# TASK
Every line containing the word "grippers" must be pulled from the records.
----
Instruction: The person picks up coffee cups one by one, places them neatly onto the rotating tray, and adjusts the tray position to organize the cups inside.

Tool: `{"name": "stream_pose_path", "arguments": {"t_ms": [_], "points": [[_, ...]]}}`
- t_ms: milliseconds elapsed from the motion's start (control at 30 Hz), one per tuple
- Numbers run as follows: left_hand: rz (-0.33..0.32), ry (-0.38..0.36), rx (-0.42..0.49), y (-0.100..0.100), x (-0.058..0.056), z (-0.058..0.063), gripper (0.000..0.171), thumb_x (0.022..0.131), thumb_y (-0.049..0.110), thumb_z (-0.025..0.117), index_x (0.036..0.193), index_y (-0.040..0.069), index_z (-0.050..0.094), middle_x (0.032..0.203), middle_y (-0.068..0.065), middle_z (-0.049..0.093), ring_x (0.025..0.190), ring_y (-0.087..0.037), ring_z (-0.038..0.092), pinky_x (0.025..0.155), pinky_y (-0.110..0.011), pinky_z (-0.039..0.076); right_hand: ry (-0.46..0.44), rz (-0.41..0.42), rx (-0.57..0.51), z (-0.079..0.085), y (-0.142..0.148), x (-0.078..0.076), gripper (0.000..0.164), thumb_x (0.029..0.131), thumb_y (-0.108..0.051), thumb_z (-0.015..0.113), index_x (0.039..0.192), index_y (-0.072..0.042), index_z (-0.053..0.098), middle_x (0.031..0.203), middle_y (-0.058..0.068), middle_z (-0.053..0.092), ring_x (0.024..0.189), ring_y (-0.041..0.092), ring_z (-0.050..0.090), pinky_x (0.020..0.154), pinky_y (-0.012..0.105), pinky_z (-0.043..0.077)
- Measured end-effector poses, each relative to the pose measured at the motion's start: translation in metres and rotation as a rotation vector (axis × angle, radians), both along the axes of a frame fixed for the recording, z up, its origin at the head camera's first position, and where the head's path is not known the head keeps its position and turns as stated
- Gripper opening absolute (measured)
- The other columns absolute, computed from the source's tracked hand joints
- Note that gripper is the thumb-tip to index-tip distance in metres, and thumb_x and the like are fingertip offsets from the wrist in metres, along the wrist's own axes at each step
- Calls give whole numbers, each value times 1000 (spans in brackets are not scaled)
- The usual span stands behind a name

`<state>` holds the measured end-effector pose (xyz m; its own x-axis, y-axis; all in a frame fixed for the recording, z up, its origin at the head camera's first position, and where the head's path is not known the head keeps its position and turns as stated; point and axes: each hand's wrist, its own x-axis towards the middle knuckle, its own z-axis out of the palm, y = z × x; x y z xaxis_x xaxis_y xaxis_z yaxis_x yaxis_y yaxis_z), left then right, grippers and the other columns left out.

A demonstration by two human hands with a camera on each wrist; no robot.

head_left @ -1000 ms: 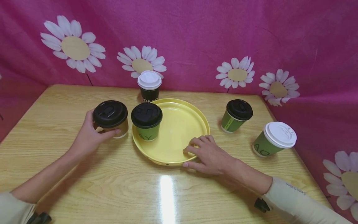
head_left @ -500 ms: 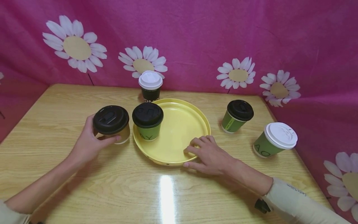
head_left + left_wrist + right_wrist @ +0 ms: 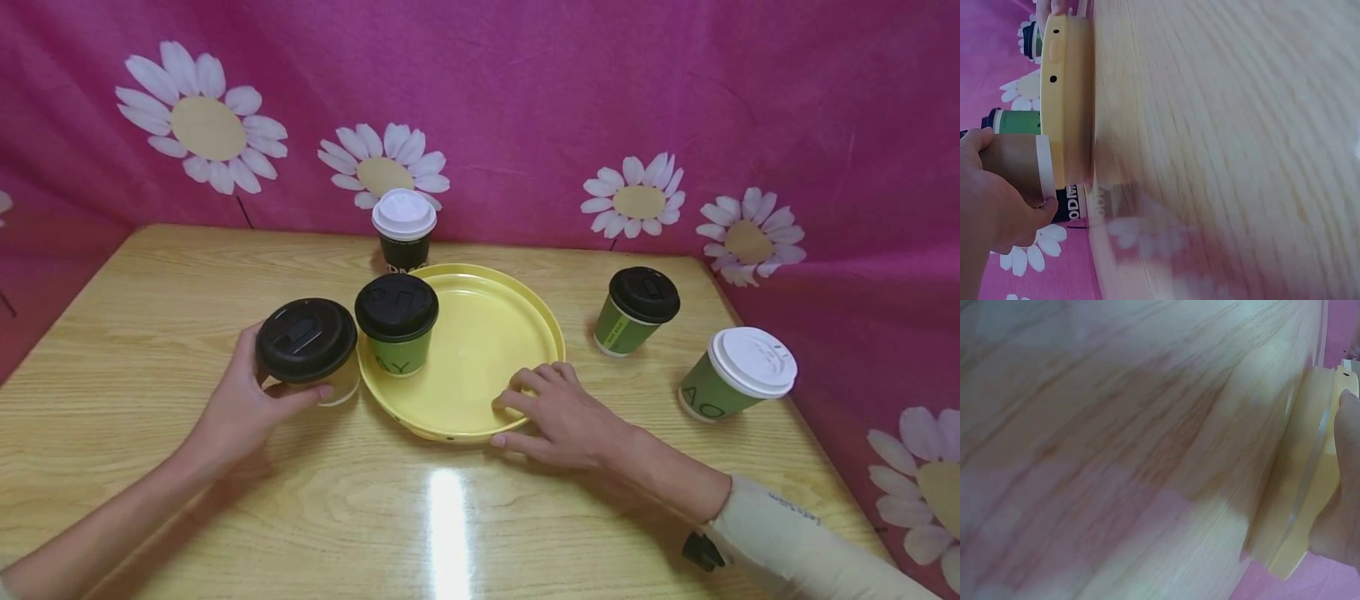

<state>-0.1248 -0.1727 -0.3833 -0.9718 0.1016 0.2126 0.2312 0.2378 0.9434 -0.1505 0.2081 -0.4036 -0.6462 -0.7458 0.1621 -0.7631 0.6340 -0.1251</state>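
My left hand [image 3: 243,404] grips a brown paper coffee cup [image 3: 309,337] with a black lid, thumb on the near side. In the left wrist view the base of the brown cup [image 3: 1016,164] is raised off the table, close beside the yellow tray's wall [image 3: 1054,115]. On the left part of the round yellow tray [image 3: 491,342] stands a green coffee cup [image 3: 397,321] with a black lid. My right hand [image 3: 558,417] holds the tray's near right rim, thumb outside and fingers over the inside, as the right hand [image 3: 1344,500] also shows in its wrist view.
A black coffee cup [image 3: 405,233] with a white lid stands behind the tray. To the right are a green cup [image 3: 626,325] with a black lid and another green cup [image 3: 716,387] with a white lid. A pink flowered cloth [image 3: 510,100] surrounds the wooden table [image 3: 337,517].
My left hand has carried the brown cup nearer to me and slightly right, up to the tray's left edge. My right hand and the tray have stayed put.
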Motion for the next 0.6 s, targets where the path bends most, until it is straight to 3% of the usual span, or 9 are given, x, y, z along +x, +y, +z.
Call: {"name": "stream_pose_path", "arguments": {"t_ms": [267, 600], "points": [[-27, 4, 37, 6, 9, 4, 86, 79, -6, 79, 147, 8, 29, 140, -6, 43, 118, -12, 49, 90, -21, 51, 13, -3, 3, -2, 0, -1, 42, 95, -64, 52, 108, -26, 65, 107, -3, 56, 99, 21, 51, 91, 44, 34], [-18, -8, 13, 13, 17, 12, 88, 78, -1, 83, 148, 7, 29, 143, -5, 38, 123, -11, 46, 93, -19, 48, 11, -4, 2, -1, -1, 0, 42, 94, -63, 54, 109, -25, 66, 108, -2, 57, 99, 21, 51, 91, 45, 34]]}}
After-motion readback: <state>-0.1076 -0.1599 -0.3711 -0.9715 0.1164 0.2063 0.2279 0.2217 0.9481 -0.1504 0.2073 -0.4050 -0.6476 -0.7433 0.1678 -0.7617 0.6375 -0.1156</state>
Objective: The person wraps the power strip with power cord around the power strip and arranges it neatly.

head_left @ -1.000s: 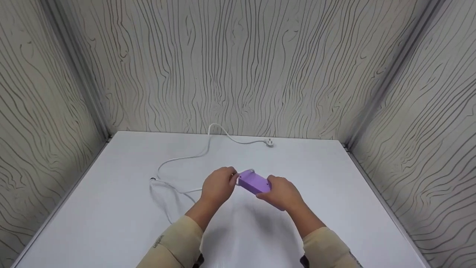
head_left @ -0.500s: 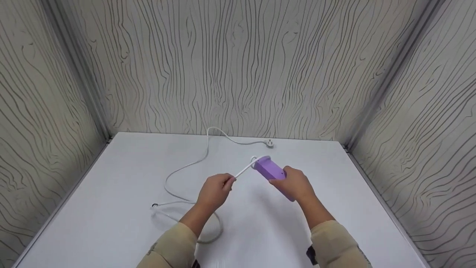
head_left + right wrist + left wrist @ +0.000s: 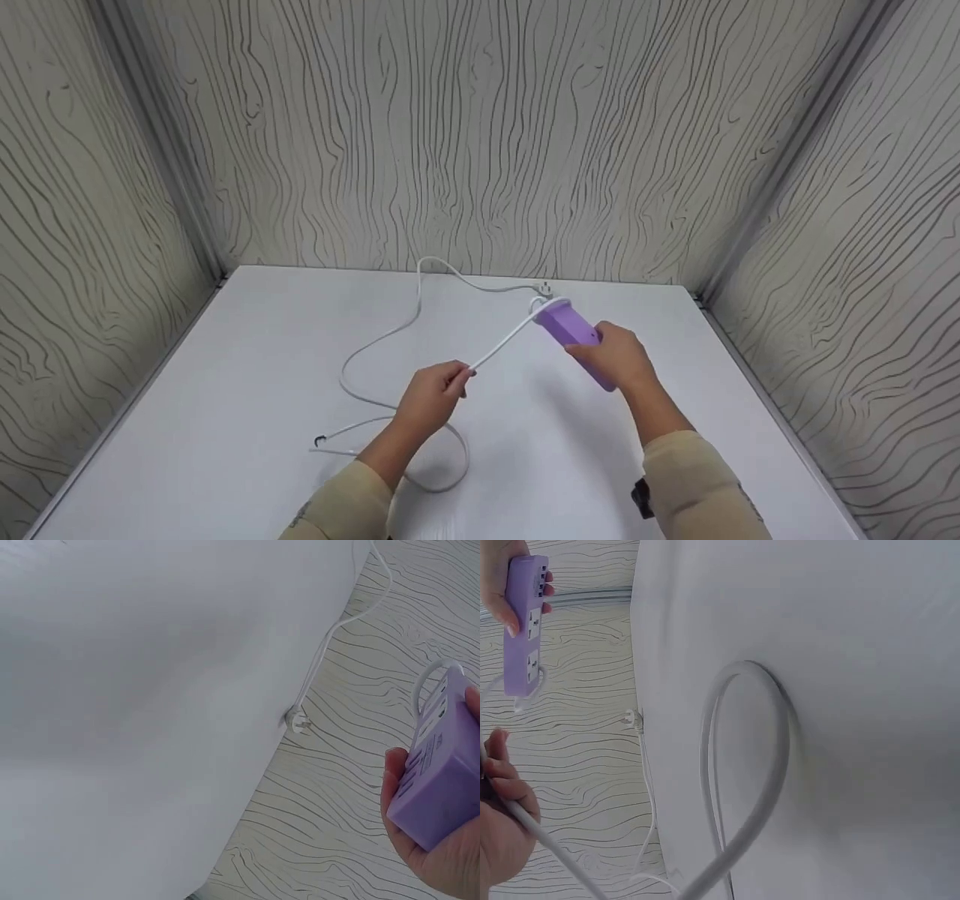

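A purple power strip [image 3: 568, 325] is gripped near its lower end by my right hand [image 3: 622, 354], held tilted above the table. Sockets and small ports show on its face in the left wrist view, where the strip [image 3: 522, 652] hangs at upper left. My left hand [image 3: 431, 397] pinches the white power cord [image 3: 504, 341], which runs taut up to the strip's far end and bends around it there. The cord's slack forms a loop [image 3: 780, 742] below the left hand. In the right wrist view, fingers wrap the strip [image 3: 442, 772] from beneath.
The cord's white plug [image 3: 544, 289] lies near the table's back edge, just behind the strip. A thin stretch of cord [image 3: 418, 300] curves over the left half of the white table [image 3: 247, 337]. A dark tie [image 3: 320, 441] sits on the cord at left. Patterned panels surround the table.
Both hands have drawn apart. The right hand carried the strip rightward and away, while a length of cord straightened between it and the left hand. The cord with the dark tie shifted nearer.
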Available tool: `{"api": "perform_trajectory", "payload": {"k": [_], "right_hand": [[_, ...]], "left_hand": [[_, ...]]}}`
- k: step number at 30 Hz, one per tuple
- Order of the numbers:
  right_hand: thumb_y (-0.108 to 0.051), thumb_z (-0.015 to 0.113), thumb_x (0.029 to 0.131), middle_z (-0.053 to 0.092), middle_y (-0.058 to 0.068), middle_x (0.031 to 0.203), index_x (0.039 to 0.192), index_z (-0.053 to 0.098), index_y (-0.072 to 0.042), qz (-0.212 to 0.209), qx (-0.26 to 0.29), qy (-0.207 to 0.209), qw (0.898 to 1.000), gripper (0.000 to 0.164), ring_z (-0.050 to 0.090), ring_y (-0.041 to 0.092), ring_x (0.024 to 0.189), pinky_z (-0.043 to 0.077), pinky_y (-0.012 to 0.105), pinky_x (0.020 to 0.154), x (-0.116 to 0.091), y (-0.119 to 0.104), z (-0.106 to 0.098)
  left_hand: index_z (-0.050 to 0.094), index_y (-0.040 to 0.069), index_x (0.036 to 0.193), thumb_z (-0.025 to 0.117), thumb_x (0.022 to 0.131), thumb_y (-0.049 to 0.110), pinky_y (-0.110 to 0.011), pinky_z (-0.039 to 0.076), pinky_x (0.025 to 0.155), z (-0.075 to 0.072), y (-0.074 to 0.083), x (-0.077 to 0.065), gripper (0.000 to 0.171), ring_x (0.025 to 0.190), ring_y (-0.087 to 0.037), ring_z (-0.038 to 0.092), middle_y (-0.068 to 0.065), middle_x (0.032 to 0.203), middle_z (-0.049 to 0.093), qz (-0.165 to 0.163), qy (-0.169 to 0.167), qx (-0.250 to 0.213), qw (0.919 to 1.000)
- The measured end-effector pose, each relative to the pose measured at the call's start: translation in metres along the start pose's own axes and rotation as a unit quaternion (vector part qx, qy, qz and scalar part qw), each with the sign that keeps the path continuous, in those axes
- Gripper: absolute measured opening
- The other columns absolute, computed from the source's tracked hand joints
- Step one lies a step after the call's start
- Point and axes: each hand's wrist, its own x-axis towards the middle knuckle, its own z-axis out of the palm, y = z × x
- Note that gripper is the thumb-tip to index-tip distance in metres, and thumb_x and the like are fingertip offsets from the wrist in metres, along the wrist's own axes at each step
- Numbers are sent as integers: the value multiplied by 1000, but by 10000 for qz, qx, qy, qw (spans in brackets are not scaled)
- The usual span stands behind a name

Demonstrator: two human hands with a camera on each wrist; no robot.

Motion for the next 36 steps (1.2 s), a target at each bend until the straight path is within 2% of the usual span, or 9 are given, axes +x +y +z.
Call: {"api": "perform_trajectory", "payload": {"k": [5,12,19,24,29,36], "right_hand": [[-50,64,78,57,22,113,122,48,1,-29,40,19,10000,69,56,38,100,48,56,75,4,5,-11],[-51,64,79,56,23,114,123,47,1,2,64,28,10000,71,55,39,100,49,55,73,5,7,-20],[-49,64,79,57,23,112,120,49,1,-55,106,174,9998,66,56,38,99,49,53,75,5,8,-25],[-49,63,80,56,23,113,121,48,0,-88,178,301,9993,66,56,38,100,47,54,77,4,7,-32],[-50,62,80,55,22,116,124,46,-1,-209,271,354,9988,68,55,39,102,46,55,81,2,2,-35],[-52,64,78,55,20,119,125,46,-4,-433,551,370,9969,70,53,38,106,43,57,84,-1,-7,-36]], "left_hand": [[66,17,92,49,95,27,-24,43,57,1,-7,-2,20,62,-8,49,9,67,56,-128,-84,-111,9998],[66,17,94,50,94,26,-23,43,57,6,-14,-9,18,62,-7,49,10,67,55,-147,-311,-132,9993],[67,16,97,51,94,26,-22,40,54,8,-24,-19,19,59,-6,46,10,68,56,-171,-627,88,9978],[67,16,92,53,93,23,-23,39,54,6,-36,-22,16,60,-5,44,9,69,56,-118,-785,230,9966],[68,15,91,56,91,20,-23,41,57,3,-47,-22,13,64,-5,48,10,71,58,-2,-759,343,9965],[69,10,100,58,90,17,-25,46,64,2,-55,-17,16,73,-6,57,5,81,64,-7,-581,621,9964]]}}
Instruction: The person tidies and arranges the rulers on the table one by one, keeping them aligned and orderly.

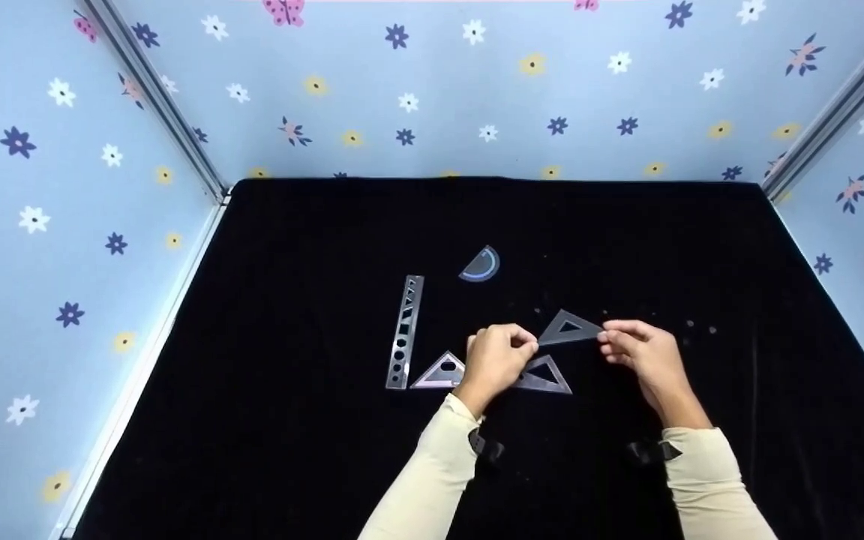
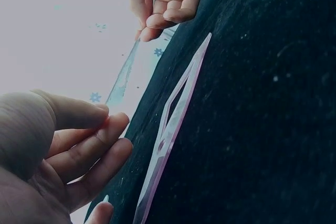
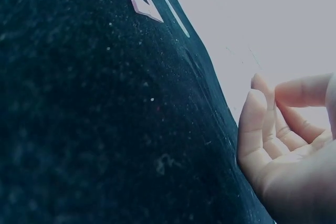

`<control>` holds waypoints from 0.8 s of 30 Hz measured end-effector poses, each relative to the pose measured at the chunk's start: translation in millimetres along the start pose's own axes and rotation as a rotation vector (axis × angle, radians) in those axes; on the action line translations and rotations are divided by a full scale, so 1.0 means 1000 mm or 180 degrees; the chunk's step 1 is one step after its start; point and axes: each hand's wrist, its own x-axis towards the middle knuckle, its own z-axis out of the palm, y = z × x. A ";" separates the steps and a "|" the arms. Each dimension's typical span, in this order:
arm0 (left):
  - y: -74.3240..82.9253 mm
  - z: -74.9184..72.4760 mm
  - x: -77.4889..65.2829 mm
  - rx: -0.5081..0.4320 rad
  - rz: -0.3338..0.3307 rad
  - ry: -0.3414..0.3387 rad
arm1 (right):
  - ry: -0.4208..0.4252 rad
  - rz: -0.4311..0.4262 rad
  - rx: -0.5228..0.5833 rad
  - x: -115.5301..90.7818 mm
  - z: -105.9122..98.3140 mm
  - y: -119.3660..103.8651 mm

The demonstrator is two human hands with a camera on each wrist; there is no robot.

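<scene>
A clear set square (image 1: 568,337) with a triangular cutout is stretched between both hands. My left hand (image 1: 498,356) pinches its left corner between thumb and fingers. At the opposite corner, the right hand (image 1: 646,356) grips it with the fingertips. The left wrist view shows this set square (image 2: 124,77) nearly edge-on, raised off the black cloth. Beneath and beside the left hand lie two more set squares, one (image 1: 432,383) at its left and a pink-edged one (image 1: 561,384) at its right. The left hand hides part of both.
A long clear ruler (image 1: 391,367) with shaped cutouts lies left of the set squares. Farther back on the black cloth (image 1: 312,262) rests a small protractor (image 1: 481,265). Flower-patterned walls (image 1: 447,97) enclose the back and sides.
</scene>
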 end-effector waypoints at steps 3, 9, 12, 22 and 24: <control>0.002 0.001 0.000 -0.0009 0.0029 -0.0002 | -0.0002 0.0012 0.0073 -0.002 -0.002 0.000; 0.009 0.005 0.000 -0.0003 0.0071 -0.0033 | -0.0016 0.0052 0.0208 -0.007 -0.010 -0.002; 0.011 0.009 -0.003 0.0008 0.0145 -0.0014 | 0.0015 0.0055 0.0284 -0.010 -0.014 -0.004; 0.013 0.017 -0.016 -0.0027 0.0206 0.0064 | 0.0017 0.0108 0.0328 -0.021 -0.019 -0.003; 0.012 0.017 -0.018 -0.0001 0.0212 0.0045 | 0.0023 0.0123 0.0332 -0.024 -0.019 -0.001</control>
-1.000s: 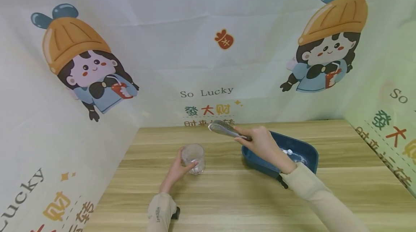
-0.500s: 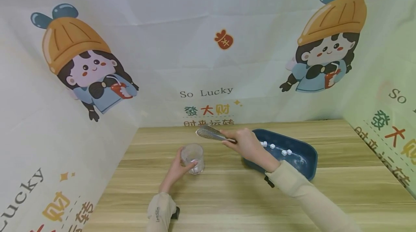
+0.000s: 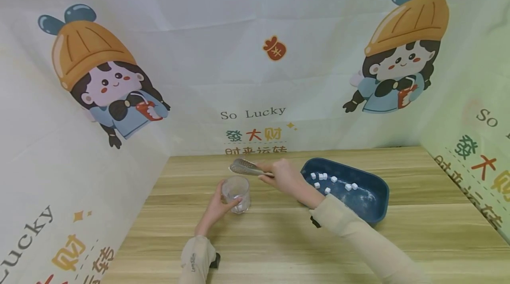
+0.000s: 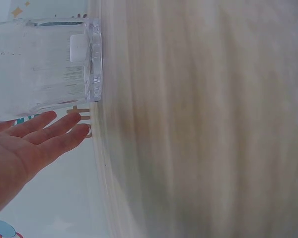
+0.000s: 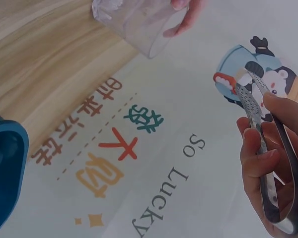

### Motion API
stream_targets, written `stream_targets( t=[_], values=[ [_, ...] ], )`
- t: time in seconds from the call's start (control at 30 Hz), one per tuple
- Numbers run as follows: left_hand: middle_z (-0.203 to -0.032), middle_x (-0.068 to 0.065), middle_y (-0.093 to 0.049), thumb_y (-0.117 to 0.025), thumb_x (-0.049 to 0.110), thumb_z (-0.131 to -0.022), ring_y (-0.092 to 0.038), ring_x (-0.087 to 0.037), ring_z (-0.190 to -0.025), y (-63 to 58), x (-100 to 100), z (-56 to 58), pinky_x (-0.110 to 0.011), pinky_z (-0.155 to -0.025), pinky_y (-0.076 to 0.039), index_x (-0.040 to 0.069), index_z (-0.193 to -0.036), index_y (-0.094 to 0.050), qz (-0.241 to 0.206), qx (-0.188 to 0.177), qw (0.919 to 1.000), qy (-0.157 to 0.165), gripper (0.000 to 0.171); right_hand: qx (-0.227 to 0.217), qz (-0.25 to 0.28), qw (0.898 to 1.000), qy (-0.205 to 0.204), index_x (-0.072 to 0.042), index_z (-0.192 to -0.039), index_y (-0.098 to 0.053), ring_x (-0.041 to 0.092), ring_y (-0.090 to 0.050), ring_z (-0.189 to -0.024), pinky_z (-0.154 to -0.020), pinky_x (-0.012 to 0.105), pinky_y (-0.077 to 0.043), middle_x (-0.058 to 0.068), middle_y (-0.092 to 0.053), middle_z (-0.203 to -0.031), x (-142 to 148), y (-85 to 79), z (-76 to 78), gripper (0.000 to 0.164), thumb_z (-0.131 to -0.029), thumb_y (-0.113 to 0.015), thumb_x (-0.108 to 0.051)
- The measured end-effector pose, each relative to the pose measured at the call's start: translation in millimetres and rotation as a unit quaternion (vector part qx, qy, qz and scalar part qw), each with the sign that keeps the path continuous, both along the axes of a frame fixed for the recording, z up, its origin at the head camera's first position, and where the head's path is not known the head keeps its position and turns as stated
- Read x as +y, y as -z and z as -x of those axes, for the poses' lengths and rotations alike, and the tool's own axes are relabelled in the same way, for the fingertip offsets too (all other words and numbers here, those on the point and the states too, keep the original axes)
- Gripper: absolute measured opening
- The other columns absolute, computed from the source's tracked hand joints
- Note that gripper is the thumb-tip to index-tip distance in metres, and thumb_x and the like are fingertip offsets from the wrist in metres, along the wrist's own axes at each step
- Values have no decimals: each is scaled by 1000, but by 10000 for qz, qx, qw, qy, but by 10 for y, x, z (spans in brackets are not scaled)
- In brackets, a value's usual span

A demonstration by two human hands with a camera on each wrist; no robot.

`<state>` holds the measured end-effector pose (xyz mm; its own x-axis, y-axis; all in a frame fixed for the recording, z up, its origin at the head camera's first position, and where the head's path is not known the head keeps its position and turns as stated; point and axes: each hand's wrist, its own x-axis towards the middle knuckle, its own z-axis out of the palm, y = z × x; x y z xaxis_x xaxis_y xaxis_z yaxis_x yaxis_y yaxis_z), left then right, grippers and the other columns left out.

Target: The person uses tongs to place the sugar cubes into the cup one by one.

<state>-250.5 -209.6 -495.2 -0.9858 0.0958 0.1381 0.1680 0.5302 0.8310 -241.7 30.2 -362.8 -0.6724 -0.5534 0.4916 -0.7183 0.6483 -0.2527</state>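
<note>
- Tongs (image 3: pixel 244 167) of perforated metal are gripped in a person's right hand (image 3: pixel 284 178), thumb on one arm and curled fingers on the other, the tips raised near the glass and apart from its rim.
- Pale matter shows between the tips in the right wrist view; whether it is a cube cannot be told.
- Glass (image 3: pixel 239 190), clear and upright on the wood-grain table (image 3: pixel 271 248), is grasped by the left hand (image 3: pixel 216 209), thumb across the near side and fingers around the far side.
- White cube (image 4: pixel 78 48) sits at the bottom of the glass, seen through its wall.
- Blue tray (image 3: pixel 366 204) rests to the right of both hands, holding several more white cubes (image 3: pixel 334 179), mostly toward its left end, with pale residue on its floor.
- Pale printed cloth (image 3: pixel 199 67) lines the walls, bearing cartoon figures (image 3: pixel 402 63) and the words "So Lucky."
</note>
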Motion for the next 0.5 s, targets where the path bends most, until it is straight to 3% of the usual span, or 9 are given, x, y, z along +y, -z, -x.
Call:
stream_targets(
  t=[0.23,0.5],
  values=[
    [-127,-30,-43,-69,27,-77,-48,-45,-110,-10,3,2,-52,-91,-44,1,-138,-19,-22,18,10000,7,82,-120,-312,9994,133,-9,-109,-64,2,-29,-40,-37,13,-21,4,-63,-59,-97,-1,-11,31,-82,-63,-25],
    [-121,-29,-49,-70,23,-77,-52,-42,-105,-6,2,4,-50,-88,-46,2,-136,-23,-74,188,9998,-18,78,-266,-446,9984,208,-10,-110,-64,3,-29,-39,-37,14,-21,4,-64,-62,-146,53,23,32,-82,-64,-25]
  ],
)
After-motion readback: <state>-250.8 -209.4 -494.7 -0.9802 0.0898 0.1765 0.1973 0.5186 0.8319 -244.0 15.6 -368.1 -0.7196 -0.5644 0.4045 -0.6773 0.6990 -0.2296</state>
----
# RESPONSE TO THIS TASK
`<state>` holds the measured end-effector pose (xyz m; its own x-axis, y-axis; all in a frame fixed for the recording, z up, its origin at the head camera's first position, and where the head's path is not known the head keeps its position and turns as stated; point and axes: each hand's wrist, its own x-axis towards the middle knuckle, its own z-axis out of the palm, y = z × x; x y z xaxis_x xaxis_y xaxis_z yaxis_x yaxis_y yaxis_z), left then right, grippers and the other columns left out.
`<state>` holds the measured end-effector pose (xyz mm; its own x-axis, y-axis; all in a frame fixed for the recording, z up, its origin at the head camera's first position, and where the head's path is not known the head keeps its position and turns as stated; point and axes: each hand's wrist, its own x-axis towards the middle knuckle, its own z-axis out of the palm, y = z × x; x y z xaxis_x xaxis_y xaxis_z yaxis_x yaxis_y yaxis_z), left then right, grippers and the other columns left out.

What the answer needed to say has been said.